(Records contained in a dataset)
----------
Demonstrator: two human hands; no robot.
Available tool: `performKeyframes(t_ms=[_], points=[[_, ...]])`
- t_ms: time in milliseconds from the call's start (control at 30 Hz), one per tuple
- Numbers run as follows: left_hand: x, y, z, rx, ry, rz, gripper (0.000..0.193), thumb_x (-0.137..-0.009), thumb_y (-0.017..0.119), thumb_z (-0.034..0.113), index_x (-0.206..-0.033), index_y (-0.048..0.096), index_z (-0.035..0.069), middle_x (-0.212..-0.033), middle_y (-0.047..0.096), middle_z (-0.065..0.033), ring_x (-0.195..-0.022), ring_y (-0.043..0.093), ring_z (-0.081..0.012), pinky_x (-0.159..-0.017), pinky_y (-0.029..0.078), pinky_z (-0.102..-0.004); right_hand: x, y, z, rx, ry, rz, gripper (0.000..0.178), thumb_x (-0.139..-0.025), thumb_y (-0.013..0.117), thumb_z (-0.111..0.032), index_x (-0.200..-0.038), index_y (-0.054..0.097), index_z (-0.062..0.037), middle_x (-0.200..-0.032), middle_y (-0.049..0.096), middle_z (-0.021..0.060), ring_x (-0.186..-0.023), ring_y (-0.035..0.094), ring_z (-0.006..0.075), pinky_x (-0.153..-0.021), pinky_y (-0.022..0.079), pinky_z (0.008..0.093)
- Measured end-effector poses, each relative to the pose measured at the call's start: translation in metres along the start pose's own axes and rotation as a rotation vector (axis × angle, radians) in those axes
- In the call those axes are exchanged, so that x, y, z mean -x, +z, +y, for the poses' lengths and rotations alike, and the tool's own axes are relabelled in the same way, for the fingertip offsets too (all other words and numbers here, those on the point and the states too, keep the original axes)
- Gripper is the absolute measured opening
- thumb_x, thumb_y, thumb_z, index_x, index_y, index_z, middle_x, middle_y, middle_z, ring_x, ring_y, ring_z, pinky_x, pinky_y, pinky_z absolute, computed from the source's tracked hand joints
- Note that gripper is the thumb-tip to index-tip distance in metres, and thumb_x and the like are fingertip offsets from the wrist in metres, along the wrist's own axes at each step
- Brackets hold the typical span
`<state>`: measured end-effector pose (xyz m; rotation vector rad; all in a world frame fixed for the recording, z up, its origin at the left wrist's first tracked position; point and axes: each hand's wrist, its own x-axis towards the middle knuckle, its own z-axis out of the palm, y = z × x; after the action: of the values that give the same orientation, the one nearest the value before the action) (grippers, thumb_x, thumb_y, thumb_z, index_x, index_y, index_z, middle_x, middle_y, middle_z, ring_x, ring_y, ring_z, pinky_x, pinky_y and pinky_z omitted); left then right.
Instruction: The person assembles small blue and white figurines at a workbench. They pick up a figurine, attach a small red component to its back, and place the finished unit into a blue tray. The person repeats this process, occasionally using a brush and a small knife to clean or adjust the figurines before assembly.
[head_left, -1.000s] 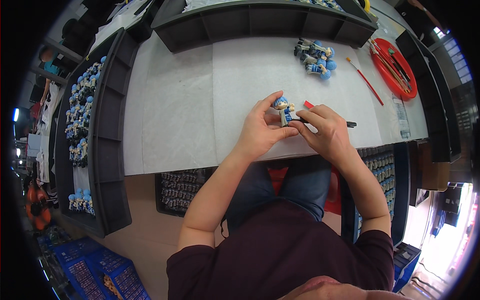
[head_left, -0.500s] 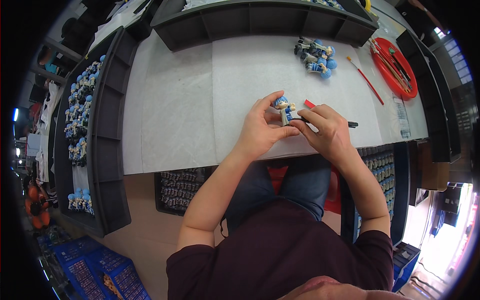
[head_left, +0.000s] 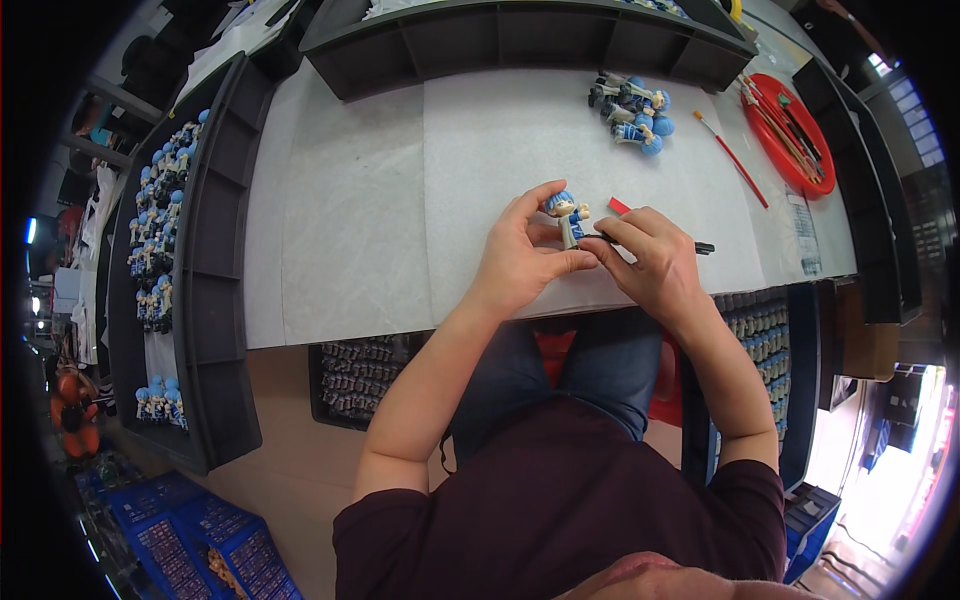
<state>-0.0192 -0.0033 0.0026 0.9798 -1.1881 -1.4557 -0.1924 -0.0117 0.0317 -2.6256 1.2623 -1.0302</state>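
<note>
A small blue-haired figurine [head_left: 566,222] in white and blue stands upright between the fingers and thumb of my left hand [head_left: 523,255], above the near part of the table. My right hand [head_left: 652,258] is closed round a slim black pen-like tool [head_left: 705,248]. The tool's back end sticks out to the right of the hand, and its front points at the figurine's lower body. My right fingertips are close to the figurine, and they hide whether the tip touches it. A red flat piece [head_left: 619,206] lies just beyond my right hand, partly covered by it.
Several similar figurines [head_left: 638,118] lie at the far right of the white-covered table [head_left: 350,220]. Nearby are a red-handled paintbrush [head_left: 742,172] and a red dish [head_left: 822,170] of brushes. Dark crates stand at the left [head_left: 215,260] and far side [head_left: 520,45].
Almost nothing differs. The figurine has shifted very slightly to the left in my left hand, and the right hand keeps its grip on the tool.
</note>
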Motion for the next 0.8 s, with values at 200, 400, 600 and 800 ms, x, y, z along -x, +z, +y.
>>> performKeyframes(t_ms=[200,400,600,800], points=[[0.0001,-0.0002,0.0014,-0.023,-0.001,0.007,0.078,-0.064,0.080,0.000,-0.130,0.038,0.000,-0.114,0.044,-0.0118,-0.093,0.058,-0.0186,-0.075,0.055,-0.0292,0.0006,0.0023,-0.0018,0.003,0.041,0.022,0.019,-0.070,0.074,-0.020,-0.081,0.066,-0.0061,-0.068,0.059,0.0053,-0.065,0.059,0.0210,-0.054,0.048,0.0322],[0.0006,0.0004,0.0027,-0.008,-0.002,0.015,0.079,-0.063,0.080,0.000,-0.130,0.038,-0.001,-0.112,0.047,-0.0116,-0.092,0.059,-0.0186,-0.075,0.054,-0.0290,0.0001,0.0012,0.0002,-0.018,0.018,0.014,0.019,-0.070,0.074,-0.021,-0.080,0.066,-0.0068,-0.068,0.059,0.0053,-0.065,0.059,0.0214,-0.054,0.048,0.0326],[0.0009,0.0005,0.0039,-0.016,-0.002,0.018,0.078,-0.063,0.080,0.000,-0.129,0.039,-0.001,-0.111,0.047,-0.0113,-0.091,0.060,-0.0185,-0.075,0.054,-0.0292,0.0004,0.0036,-0.0006,-0.022,0.058,0.012,0.019,-0.070,0.074,-0.021,-0.079,0.066,-0.0070,-0.068,0.059,0.0063,-0.063,0.059,0.0220,-0.054,0.047,0.0327],[0.0005,0.0001,0.0041,-0.022,0.000,0.022,0.078,-0.063,0.080,0.000,-0.129,0.039,-0.001,-0.112,0.047,-0.0111,-0.091,0.060,-0.0185,-0.074,0.054,-0.0288,0.0011,0.0036,0.0007,-0.045,0.058,0.012,0.019,-0.070,0.074,-0.022,-0.079,0.066,-0.0066,-0.068,0.059,0.0071,-0.063,0.058,0.0227,-0.053,0.047,0.0334]])
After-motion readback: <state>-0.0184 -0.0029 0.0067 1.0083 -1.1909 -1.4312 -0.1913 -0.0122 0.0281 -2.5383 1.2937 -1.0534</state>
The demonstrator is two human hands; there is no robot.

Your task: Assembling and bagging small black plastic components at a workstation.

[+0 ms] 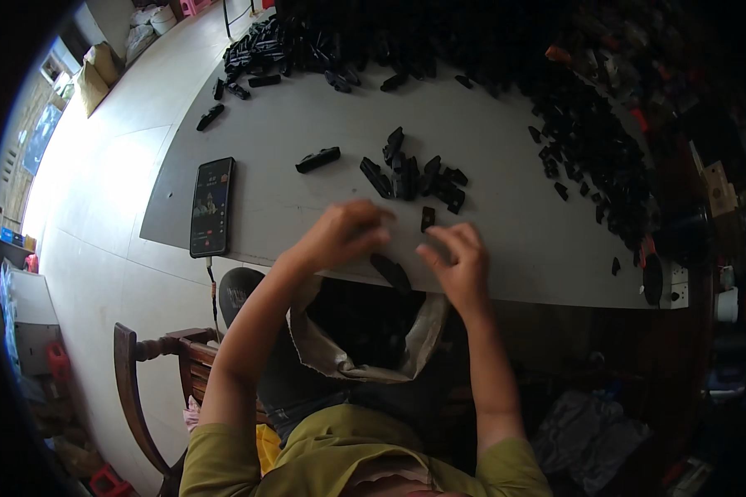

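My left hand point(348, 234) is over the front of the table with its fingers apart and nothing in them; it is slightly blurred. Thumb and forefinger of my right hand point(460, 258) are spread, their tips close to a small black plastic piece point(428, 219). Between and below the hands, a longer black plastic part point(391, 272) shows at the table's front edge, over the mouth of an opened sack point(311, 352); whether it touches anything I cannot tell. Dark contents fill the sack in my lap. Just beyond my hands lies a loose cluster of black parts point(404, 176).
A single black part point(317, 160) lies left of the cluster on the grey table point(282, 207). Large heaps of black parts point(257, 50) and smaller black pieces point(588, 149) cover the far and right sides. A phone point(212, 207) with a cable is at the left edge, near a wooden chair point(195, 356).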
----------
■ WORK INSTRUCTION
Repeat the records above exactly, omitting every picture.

■ FINAL ANSWER
Demonstrator: two human hands; no robot.
Available tool: `performKeyframes(t_ms=[_], points=[[_, ...]])`
- t_ms: time in milliseconds from the call's start (control at 30 Hz), one per tuple
- Numbers run as follows: left_hand: x, y, z, rx, ry, rz, gripper (0.000..0.193), thumb_x (-0.137..-0.009), thumb_y (-0.017..0.119), thumb_z (-0.034..0.113), index_x (-0.206..-0.033), index_y (-0.048..0.096), index_z (-0.035..0.069), middle_x (-0.212..-0.033), middle_y (-0.047..0.096), middle_z (-0.065..0.033), ring_x (-0.195..-0.022), ring_y (-0.043..0.093), ring_z (-0.081..0.012), pinky_x (-0.159..-0.017), pinky_y (-0.029..0.078), pinky_z (-0.102..-0.004); right_hand: x, y, z, rx, ry, rz, gripper (0.000..0.178), thumb_x (-0.139..-0.025), thumb_y (-0.013..0.117), thumb_z (-0.111..0.032), index_x (-0.200..-0.038), index_y (-0.054..0.097), index_z (-0.062..0.037), middle_x (-0.200..-0.032), middle_y (-0.049..0.096), middle_z (-0.021..0.060), ring_x (-0.186..-0.023), ring_y (-0.035..0.094), ring_z (-0.006..0.075), pinky_x (-0.153..-0.021), pinky_y (-0.022..0.079), pinky_z (0.008..0.093)
- Measured end-effector poses, each relative to the pose measured at the call's start: translation in metres along the start pose's own axes and rotation as a rotation vector (axis × angle, radians) in those axes
- In the call those axes are exchanged, so that x, y, z mean -x, +z, +y, for the poses' lengths and rotations alike, and the tool's own axes are relabelled in the same way, for the fingertip offsets too (all other words and numbers here, those on the point and the states too, keep the original axes)
- Gripper is the absolute measured opening
- thumb_x, thumb_y, thumb_z, index_x, index_y, index_z, middle_x, middle_y, middle_z, ring_x, ring_y, ring_z, pinky_x, pinky_y, pinky_z absolute, computed from the source's tracked hand joints
- Note that gripper is the thumb-tip to index-tip distance in metres, and thumb_x and the like are fingertip offsets from the wrist in metres, along the wrist's own axes at each step
- Brackets hold the typical span
`<state>`: measured end-effector pose (xyz m; rotation vector rad; all in a world frame fixed for the recording, z up, its origin at the left wrist's first tracked position; point and axes: each hand's wrist, its own x-axis towards the middle knuckle, its own z-axis out of the palm, y = z × x; after the action: of the values that give the same orientation, the one nearest the value before the action) (grippers, thumb_x, thumb_y, thumb_z, index_x, index_y, index_z, middle_x, middle_y, middle_z, ring_x, ring_y, ring_z, pinky_x, pinky_y and pinky_z omitted); left then right.
Instruction: The person assembles small blue and white figurines at a workbench. They pick up a figurine, attach a small red component to its back, and place the finished unit into a blue tray. The person repeats this process, occasionally using a brush and a small knife to clean or adjust the figurines before assembly.
[head_left, -1.000s] 
[head_left, -0.500s] 
[head_left, +0.000s] 
<state>-0.0192 -0.0033 0.0026 0.9798 -1.1881 -1.4557 -0.1924 -0.0117 0.0317 -2.6256 1.2623 -1.0302</state>
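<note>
A small blue-haired figurine [head_left: 566,222] in white and blue stands upright between the fingers and thumb of my left hand [head_left: 523,255], above the near part of the table. My right hand [head_left: 652,258] is closed round a slim black pen-like tool [head_left: 705,248]. The tool's back end sticks out to the right of the hand, and its front points at the figurine's lower body. My right fingertips are close to the figurine, and they hide whether the tip touches it. A red flat piece [head_left: 619,206] lies just beyond my right hand, partly covered by it.
Several similar figurines [head_left: 638,118] lie at the far right of the white-covered table [head_left: 350,220]. Nearby are a red-handled paintbrush [head_left: 742,172] and a red dish [head_left: 822,170] of brushes. Dark crates stand at the left [head_left: 215,260] and far side [head_left: 520,45].
Almost nothing differs. The figurine has shifted very slightly to the left in my left hand, and the right hand keeps its grip on the tool.
</note>
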Motion for the next 0.8 s, with values at 200, 400, 600 and 800 ms, x, y, z along -x, +z, +y.
>>> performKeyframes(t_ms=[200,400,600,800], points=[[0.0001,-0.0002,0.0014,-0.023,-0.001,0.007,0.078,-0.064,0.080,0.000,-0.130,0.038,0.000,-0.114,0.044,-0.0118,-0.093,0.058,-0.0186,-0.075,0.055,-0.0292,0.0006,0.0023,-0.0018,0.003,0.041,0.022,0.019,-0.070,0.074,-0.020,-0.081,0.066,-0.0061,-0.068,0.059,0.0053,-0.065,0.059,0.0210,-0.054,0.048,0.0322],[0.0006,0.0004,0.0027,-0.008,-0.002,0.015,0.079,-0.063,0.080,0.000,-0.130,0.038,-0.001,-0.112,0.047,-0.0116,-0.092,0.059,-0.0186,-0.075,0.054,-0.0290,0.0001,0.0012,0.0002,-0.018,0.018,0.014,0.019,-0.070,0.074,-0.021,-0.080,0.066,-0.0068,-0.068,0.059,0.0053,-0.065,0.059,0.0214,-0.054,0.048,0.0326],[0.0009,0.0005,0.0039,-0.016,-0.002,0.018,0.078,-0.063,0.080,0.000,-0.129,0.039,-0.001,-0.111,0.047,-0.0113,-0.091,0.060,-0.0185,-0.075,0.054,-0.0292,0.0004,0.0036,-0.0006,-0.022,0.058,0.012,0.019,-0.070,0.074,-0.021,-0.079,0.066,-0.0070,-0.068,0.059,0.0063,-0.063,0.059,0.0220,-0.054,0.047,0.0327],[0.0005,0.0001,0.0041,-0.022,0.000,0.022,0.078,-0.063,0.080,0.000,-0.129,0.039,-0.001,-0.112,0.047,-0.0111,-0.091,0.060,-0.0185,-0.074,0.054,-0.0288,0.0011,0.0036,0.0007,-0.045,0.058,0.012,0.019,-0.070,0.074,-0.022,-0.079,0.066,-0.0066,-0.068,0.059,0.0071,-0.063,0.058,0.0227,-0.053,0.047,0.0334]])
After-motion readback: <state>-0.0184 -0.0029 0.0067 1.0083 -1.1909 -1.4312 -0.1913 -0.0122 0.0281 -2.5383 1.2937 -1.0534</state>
The demonstrator is two human hands; there is no robot.

Your task: Assembling and bagging small black plastic components at a workstation.

[+0 ms] 

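My left hand point(348, 234) is over the front of the table with its fingers apart and nothing in them; it is slightly blurred. Thumb and forefinger of my right hand point(460, 258) are spread, their tips close to a small black plastic piece point(428, 219). Between and below the hands, a longer black plastic part point(391, 272) shows at the table's front edge, over the mouth of an opened sack point(311, 352); whether it touches anything I cannot tell. Dark contents fill the sack in my lap. Just beyond my hands lies a loose cluster of black parts point(404, 176).
A single black part point(317, 160) lies left of the cluster on the grey table point(282, 207). Large heaps of black parts point(257, 50) and smaller black pieces point(588, 149) cover the far and right sides. A phone point(212, 207) with a cable is at the left edge, near a wooden chair point(195, 356).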

This finishes the output for the exercise.